10.24. No Recourse to Company GP, ETP or Its Subsidiaries. The Lenders acknowledge (i) the separateness of Company and Guarantors, on the one hand, and Company GP, ETP and its Subsidiaries, on the other hand, (ii) that the lenders under the ETP Credit Agreement and any other agreements governing indebtedness of Company GP, ETP and its Subsidiaries have likely advanced, or will likely advance, funds thereunder in reliance upon the separateness of Company and Guarantors, on the one hand, and Company GP, ETP and its Subsidiaries, on the other hand, (iii) that each of Company and Guarantors, on the one hand, and Company GP, ETP and its Subsidiaries, on the other hand, have separate assets and liabilities, (iv) other than with respect to the Collateral, that the obligations of Company and Guarantors under this Agreement and the other Credit Documents, and any certificate, notice, instrument or document delivered pursuant hereto or thereto, are special obligations of Company and Guarantors only and do not constitute a debt or obligation of (and no recourse shall be had against) any of Company GP, ETP or its Subsidiaries or any of their respective assets or properties, and (v) that the Lenders shall look solely to Company and Guarantors and the Collateral for the repayment of any amounts payable pursuant to the Credit Documents and for satisfaction of any obligations owing to the Lenders under the Credit Documents and that none of Company GP, ETP or any of its Subsidiaries shall be personally liable to the Lenders for any amounts payable or any liability under the Credit Documents.
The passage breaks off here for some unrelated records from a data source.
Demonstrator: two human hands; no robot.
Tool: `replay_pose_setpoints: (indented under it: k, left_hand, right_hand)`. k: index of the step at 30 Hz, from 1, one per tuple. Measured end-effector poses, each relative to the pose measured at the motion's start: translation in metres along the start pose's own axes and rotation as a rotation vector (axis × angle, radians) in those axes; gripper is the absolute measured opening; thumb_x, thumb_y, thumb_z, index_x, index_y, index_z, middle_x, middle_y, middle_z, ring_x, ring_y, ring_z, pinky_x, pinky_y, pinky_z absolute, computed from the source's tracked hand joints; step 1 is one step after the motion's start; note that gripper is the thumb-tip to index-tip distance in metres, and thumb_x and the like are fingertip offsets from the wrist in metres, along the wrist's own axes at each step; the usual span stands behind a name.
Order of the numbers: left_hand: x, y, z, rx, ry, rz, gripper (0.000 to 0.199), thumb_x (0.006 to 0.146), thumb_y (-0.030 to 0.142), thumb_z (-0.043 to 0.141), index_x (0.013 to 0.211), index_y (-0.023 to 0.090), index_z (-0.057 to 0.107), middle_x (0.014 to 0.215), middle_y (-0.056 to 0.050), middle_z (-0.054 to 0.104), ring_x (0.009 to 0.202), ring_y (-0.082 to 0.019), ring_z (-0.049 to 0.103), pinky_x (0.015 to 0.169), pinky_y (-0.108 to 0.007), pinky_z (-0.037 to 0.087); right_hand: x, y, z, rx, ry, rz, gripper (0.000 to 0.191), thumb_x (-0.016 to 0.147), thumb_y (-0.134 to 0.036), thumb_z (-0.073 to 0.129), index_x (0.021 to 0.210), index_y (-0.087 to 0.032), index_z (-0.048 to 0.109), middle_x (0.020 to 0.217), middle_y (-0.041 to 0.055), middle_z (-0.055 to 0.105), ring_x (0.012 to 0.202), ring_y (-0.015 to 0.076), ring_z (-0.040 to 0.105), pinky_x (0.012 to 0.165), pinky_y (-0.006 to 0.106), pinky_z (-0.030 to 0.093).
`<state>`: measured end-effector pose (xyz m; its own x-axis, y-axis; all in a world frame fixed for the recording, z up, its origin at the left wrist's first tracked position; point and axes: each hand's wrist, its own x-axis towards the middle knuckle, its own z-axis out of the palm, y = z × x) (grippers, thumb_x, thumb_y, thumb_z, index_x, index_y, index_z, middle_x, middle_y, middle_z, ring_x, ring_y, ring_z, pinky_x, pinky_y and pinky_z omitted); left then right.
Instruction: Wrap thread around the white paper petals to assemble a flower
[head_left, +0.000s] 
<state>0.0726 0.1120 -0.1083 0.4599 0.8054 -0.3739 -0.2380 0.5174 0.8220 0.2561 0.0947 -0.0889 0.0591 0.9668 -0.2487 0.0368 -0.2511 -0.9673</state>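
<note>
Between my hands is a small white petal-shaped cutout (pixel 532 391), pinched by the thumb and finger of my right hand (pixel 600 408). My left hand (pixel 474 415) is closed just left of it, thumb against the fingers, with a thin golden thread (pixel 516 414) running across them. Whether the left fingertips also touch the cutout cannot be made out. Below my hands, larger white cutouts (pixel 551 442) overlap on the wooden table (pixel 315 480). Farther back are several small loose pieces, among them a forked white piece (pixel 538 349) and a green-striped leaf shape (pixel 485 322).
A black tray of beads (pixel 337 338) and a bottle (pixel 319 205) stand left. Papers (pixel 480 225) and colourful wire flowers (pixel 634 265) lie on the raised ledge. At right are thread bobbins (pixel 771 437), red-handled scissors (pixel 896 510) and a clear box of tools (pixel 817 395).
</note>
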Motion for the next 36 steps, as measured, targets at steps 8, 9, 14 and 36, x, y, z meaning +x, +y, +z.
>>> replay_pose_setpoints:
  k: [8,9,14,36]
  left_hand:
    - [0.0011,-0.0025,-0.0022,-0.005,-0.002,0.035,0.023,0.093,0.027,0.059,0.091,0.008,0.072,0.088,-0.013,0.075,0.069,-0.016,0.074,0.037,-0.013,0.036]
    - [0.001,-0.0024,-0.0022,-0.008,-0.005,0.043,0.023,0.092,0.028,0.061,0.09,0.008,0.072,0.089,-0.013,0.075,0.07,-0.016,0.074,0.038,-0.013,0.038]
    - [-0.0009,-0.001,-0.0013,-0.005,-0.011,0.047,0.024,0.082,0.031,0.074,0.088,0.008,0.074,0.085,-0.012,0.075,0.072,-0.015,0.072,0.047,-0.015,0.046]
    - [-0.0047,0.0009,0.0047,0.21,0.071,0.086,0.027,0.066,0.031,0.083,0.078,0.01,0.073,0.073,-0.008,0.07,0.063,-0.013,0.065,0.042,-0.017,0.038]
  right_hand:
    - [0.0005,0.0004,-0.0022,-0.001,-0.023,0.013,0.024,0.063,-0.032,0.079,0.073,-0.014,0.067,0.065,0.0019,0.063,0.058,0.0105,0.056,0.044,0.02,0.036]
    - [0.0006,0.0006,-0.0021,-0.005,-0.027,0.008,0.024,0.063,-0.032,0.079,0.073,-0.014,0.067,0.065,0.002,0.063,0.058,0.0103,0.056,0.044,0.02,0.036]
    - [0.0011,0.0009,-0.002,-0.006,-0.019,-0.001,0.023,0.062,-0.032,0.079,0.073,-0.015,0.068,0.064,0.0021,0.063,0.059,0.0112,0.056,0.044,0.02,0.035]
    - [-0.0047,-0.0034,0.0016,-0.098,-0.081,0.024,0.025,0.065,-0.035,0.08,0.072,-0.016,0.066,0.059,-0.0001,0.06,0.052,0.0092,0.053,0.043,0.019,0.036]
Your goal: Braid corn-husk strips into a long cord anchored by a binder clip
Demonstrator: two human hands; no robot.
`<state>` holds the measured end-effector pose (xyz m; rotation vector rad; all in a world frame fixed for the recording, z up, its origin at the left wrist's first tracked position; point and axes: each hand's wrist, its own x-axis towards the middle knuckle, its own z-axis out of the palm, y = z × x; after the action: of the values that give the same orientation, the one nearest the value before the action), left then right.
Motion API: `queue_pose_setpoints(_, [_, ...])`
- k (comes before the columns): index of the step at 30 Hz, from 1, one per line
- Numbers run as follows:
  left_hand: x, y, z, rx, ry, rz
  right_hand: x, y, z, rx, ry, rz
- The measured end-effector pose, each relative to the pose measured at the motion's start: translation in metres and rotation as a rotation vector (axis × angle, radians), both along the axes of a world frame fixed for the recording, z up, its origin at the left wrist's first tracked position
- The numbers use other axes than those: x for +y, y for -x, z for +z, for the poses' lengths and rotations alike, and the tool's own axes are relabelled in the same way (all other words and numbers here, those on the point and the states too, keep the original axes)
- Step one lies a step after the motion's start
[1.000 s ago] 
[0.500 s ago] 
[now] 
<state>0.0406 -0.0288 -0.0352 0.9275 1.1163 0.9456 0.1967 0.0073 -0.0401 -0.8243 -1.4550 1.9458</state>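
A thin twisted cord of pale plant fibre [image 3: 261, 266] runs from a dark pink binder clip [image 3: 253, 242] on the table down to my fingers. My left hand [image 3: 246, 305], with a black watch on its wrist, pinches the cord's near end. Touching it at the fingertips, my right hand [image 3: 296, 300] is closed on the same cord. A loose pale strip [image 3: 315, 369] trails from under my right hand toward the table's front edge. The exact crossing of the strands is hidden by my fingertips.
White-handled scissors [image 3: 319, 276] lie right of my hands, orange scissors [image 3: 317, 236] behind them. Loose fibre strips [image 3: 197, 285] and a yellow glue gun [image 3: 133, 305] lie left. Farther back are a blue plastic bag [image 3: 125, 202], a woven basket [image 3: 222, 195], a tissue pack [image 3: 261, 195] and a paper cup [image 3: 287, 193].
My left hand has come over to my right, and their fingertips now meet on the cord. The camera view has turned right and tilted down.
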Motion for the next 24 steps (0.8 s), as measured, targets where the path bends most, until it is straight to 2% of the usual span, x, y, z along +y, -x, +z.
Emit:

Each Agent and each Lender further agrees that no claim arising against any Restricted Person under any Credit Document shall be asserted against Company GP, ETP or any of its Subsidiaries, and no judgment, order or execution entered in any suit, action or proceeding, whether legal or equitable, with respect to any Credit Document shall be obtained or enforced against Company GP, ETP or any of its Subsidiaries or any of their respective assets or properties for the purpose of obtaining satisfaction and payment of any of the Obligations or any claims arising under any of the Credit Documents. Notwithstanding the foregoing, nothing herein shall restrict the ability of any Agent or Lender from asserting or prosecuting any claim in its capacity as an owner of the equity interests of ETP obtained through the enforcement of remedies under the Credit Documents.

 

[Remainder of page intentionally left blank]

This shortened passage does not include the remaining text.